High Functioning Asperger's can have problems with empathy.

Or do weird things like laugh like a drain at a human tragedy and then sob when they hear the story of a poorly kitty.


----------



## MattMatt (May 19, 2012)

bandit.45 said:


> Lack of morals is not treatable.


https://www.thebraintumourcharity.o...ffects/personality-changes-and-brain-tumours/



> Disinhibition - loss of inhibitions or restraints and behaving in socially or culturally unacceptable ways



OK, I admit it *is* unlikely. But as people in the world of theatre say: "Leave no turn unstoned."


----------



## TaDor (Dec 20, 2015)

My wife has some bi-polar issues, but is medicated. She's quite stable. But when she was into heavy drinking last year - she was out of control of her self, etc.

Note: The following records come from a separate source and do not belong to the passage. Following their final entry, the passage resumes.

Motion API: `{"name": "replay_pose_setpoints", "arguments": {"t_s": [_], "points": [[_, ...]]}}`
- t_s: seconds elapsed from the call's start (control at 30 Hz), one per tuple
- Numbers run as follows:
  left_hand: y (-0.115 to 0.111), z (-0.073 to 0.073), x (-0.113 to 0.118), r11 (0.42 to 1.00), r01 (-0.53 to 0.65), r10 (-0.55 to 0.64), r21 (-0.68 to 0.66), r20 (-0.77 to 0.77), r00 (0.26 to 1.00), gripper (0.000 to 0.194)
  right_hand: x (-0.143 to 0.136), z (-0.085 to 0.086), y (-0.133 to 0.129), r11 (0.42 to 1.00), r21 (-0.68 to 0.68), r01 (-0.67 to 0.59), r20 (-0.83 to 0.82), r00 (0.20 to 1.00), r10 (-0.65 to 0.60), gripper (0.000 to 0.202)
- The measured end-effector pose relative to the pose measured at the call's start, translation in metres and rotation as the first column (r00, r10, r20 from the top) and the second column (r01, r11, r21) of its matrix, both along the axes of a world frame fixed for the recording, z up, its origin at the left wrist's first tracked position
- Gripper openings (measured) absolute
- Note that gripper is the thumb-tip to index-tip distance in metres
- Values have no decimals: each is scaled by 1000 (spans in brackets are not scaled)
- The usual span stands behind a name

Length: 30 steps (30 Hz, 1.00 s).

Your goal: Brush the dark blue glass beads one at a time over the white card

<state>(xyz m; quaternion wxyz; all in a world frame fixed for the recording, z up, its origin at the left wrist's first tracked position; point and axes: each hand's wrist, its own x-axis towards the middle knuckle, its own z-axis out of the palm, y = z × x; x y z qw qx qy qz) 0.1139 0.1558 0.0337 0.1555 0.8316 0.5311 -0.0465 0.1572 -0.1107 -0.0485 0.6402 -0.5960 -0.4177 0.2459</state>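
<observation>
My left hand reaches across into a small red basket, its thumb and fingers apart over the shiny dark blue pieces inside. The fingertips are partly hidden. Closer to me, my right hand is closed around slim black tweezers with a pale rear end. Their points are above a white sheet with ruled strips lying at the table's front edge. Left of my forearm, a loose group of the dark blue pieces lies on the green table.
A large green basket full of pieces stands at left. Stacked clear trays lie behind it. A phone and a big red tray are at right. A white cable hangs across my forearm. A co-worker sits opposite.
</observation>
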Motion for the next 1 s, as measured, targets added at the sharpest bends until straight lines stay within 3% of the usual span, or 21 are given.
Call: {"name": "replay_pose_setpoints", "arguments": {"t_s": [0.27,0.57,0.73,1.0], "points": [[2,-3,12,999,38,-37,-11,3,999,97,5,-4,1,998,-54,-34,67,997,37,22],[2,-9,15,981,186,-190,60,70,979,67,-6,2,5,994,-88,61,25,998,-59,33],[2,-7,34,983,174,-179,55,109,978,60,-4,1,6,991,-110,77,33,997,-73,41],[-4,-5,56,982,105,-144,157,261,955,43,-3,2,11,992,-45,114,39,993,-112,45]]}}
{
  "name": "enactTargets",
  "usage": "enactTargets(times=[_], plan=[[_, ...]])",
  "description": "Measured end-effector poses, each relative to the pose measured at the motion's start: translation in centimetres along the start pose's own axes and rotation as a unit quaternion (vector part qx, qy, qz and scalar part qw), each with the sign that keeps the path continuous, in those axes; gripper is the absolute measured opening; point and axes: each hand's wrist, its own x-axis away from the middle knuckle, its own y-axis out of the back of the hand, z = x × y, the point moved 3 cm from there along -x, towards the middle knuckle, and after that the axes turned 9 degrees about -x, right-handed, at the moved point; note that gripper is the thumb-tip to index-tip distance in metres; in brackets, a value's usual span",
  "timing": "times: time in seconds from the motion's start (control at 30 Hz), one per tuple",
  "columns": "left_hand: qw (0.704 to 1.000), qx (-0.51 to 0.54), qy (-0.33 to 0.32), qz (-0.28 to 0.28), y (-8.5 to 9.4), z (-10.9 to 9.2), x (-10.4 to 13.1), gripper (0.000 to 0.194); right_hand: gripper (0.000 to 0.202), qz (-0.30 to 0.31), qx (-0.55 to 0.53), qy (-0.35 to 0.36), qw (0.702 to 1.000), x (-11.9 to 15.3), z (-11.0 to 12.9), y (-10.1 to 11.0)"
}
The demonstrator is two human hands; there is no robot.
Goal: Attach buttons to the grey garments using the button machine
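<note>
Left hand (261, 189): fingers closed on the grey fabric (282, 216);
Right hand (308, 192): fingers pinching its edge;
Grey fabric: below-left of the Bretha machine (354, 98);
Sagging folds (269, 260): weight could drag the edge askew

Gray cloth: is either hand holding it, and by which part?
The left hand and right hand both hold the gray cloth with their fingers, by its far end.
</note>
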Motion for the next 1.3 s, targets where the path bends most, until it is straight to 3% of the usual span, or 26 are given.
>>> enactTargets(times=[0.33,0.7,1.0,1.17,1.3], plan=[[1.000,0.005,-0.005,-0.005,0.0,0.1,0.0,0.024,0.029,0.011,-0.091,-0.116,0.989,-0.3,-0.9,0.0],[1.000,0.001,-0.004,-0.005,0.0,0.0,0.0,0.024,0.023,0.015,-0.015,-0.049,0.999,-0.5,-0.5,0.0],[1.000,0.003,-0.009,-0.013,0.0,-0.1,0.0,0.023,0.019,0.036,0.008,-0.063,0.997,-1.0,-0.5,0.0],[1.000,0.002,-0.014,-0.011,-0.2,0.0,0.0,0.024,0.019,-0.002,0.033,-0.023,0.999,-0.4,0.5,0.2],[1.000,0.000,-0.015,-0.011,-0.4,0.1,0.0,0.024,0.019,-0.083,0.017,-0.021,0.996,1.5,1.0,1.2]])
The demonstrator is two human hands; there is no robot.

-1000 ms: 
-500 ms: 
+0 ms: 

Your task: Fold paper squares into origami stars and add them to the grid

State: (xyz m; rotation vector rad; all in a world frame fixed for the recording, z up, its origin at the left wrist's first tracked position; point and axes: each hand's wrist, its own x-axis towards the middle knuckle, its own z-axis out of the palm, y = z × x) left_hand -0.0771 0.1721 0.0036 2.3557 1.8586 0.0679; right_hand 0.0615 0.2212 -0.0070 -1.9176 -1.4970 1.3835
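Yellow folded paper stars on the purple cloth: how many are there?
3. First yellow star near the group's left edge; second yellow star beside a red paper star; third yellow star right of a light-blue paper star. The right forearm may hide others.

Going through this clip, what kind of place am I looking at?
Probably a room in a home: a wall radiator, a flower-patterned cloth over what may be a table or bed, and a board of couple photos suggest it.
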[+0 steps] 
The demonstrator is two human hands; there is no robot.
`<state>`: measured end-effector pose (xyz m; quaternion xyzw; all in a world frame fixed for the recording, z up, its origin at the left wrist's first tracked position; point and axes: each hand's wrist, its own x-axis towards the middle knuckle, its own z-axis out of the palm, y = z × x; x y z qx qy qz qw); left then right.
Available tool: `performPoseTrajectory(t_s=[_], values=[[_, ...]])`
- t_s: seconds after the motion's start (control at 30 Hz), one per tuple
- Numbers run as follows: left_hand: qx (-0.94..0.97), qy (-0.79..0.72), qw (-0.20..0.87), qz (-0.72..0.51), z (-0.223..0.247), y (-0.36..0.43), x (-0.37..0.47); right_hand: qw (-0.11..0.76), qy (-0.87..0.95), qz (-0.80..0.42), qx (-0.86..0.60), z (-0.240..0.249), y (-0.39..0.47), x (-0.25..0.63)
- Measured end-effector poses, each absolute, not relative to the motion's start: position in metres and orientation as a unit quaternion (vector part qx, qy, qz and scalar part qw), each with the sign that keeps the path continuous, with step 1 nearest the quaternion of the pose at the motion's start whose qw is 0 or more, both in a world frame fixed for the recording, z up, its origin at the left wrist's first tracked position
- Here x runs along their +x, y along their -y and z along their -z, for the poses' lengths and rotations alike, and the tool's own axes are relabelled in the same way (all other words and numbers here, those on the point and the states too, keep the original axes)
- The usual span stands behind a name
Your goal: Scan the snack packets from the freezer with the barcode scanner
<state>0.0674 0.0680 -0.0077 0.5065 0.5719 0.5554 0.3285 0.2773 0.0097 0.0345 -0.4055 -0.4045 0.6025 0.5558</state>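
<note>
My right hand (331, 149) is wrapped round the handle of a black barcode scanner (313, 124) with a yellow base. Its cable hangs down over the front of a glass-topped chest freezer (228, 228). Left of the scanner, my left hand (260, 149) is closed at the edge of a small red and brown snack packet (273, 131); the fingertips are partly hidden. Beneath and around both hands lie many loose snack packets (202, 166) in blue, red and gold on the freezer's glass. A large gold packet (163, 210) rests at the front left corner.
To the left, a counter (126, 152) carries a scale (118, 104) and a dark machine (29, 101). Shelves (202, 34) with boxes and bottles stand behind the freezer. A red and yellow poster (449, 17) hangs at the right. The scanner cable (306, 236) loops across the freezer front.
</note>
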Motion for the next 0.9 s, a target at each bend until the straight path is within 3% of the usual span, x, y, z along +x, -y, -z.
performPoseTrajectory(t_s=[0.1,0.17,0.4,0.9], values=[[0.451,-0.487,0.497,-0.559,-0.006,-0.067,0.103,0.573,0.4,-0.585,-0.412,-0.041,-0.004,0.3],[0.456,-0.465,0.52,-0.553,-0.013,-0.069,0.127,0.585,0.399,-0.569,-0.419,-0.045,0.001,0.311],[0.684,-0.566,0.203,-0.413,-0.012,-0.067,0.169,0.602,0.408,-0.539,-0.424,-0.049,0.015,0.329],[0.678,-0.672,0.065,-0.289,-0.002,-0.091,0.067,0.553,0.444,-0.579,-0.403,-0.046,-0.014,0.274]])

You cannot beg or cry your wife back. It hurts a lot, etc. Everyone betrayed has gone through this pain.

You have to go D to maybe save what you have... or live with having an open relationship. Try to set boundaries there.. but who knows... its not working so well before.

I did kink mine out of my home. After that, we finally started working on ourselves and each other. But that doesn't happen to everyone. Lots of variables to consider.

Getting married at 18 or so... I say, usually doomed.

Talk to each other, see what is truth and what each of you want or willing to give - with HONESTY. If its not going to work out - go your own ways.

But she doesn't seem to believe she needs to see doctors, maybe take meds and stabilize. She'll get worse then.

PS: one of my friends has just started taking anti-depressants/etc. She says SHE FEEL GREAT, not so gloomy anymore.


----------



## *Deidre* (Feb 7, 2016)

asleepinthedeep said:


> Tamat,
> 
> I will not tell my children!
> The other people involved knew we were married and were single.
> ...


Your wife's a narcissist...all the hallmark traits of one. She is jealous, so you cut off friendships. She cheats and lies, and claims it's because she's depressed. She projects onto you. You feel to blame for much of the marital issues. She is a narcissist...she could be depressed, but her main issue is narcissism, and unfortunately, she won't change. This is why you had problems so early on in your relationship you said, and why she cheated early on. I highly recommend looking into narcissistic personality disorder, it will help you see what you're in love with. 

Being honest and sitting down with her to talk things out, she has no respect for you nor the marriage, because that's how narcissists are. You are codependent, and while you may be in love with her, you are codependent. Narcissists tend to gravitate and attract codependent people who will do as they say...

Hope you start remembering that you matter in all of this.


----------



## GusPolinski (Jan 21, 2014)

MattMatt said:


> Unless it is a treatable condition?





MattMatt said:


> High Functioning Asperger's can have problems with empathy.
> 
> Or do weird things like laugh like a drain at a human tragedy and then sob when they hear the story of a poorly kitty.


Doesn't matter, IMO.
_Posted via Mobile Device_


----------



## harrybrown (May 22, 2013)

Did she ever give you a written timeline of her A"s?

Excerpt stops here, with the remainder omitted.